▶ _Task to carry out_: Where the records below reach the line containing "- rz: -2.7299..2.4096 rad", start transcribing, and end with the line containing "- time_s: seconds", exactly and with nothing else added.

★ ★ ★ ★

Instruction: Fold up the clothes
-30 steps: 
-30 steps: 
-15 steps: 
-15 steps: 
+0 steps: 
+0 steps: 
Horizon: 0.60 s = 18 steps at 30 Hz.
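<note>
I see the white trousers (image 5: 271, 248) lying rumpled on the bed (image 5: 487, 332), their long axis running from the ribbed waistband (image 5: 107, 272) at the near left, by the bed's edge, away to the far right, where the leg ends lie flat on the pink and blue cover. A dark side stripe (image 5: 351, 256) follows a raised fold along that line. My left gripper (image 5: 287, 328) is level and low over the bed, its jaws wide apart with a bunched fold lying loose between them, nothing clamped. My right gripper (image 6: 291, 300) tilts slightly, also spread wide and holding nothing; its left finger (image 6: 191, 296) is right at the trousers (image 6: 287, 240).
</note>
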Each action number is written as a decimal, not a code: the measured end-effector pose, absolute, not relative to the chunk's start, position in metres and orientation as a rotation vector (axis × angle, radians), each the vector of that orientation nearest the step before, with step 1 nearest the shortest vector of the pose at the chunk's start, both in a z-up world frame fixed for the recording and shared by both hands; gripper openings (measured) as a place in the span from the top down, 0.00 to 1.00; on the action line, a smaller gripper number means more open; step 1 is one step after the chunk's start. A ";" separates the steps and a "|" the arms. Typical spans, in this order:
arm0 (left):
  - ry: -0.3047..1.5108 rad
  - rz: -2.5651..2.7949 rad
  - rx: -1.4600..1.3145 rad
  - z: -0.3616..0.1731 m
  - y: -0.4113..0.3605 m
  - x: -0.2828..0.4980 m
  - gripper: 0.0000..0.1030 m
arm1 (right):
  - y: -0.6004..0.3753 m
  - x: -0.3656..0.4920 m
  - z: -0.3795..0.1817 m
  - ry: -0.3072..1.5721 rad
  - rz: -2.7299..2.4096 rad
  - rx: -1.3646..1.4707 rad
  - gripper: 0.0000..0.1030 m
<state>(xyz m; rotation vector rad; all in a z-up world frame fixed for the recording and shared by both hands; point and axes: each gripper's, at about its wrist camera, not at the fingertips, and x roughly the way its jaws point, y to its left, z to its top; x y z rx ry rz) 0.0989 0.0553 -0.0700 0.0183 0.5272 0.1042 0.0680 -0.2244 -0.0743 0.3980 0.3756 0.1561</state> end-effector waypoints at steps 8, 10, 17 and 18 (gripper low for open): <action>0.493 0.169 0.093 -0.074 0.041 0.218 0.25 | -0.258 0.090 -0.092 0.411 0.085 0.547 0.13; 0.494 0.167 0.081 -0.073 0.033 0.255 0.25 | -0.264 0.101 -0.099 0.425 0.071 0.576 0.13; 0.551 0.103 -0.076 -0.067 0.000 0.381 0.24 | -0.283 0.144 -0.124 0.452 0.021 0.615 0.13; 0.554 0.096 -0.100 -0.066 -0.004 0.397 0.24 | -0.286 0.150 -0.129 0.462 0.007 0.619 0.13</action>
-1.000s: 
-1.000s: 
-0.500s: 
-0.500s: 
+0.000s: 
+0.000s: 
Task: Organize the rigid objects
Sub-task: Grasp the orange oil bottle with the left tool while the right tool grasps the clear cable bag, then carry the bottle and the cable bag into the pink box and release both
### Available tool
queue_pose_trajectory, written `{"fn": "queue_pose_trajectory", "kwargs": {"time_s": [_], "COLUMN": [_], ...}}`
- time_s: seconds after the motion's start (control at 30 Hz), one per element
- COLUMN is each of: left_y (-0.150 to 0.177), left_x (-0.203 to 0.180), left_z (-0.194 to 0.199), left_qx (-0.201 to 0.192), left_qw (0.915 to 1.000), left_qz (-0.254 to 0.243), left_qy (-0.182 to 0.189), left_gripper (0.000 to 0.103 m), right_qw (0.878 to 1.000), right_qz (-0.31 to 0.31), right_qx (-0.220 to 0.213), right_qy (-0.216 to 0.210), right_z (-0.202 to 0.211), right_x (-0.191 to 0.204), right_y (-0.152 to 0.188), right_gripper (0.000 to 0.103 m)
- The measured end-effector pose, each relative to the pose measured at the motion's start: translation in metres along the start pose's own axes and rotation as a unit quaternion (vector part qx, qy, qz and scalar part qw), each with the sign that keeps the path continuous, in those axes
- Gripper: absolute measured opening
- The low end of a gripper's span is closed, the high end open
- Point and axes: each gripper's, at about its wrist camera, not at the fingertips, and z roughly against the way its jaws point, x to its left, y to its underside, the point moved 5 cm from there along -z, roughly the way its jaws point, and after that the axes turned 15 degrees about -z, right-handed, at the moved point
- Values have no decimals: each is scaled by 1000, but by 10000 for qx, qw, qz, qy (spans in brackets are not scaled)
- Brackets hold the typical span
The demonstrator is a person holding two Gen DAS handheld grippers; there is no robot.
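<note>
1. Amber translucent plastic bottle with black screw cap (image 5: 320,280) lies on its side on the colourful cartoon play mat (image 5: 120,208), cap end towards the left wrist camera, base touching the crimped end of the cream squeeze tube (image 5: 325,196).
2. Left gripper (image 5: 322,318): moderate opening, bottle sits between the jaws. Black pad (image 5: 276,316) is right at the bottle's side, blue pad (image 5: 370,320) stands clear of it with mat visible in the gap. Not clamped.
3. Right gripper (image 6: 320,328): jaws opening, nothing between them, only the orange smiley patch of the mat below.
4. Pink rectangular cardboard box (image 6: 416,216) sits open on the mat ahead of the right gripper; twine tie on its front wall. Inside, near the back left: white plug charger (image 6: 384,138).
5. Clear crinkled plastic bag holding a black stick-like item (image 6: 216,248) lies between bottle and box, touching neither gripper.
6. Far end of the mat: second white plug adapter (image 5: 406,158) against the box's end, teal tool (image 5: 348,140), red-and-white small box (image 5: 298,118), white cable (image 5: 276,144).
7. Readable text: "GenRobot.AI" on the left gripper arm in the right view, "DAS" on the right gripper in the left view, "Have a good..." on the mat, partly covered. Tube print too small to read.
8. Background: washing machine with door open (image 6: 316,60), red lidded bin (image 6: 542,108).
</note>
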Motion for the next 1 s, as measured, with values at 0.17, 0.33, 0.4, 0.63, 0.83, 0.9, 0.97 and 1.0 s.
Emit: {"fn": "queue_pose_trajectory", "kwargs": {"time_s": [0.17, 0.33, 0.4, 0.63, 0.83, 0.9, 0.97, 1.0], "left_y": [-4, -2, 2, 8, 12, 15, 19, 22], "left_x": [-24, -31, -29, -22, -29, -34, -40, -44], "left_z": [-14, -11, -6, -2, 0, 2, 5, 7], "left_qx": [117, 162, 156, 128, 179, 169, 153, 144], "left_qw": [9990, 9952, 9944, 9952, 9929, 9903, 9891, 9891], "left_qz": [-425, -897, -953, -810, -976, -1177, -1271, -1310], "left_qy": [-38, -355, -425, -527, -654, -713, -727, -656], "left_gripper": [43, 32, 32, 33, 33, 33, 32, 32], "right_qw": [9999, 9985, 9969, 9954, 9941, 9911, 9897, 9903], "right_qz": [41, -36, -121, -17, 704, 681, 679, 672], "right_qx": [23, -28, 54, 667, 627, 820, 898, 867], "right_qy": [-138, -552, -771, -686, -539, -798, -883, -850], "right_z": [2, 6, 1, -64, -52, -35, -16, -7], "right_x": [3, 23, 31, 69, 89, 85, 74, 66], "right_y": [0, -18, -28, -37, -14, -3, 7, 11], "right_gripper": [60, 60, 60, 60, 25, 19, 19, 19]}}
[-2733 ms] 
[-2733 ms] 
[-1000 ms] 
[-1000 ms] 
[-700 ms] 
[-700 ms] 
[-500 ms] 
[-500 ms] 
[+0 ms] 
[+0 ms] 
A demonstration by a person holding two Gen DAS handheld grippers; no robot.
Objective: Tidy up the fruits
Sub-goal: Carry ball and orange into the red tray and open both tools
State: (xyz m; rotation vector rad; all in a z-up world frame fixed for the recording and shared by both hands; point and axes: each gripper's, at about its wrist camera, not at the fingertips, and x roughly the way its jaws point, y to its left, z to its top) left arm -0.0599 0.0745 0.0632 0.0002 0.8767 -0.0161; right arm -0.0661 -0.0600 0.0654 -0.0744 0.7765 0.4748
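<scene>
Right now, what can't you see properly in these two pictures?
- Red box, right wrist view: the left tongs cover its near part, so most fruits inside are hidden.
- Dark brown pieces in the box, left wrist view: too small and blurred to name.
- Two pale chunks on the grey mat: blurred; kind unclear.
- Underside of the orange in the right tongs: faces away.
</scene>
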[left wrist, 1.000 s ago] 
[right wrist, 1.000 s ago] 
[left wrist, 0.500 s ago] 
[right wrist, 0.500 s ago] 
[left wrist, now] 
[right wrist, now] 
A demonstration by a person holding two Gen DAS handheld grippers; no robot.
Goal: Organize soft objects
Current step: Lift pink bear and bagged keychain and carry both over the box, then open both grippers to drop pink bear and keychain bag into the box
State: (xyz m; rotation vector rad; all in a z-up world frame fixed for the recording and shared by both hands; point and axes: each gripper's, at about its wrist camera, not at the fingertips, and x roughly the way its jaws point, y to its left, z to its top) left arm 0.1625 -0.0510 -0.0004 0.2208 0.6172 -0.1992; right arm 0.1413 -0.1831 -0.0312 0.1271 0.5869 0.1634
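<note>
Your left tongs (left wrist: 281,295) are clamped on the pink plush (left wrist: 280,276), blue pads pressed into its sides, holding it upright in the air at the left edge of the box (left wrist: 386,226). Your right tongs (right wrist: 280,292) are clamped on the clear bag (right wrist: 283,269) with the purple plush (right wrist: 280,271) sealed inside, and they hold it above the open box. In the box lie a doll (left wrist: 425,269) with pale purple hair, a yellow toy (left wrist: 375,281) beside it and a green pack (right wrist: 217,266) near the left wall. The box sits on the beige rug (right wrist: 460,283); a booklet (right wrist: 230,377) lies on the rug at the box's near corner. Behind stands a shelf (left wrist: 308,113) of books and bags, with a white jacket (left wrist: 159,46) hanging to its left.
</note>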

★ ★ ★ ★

▶ _Answer for the task_:
  - rz: -2.7299..2.4096 rad
  - rx: -1.3646..1.4707 rad
  - gripper: 0.0000..0.1030 m
<state>(xyz m; rotation vector rad; all in a z-up world frame fixed for the recording and shared by both hands; point and axes: each gripper's, at about its wrist camera, not at the fingertips, and x roughly the way its jaws point, y to its left, z to its top; x y z rx ry rz) 0.0989 0.0553 -0.0700 0.0183 0.5272 0.1042 0.0680 -0.2244 -0.0743 0.3980 0.3756 0.1561</state> end-effector waypoints at steps 8, 10, 17 and 18 (gripper low for open): <action>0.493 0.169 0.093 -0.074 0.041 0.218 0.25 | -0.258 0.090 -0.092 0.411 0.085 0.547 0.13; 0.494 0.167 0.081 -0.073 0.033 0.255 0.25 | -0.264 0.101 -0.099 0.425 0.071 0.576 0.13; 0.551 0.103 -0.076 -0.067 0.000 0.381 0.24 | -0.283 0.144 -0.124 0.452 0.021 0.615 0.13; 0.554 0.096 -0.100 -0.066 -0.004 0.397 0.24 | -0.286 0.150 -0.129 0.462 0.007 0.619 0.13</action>
-1.000s: 
-1.000s: 
-0.500s: 
-0.500s: 
+0.000s: 
+0.000s: 
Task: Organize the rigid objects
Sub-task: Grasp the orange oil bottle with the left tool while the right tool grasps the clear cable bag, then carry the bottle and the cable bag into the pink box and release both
### Available tool
queue_pose_trajectory, written `{"fn": "queue_pose_trajectory", "kwargs": {"time_s": [_], "COLUMN": [_], ...}}`
- time_s: seconds after the motion's start (control at 30 Hz), one per element

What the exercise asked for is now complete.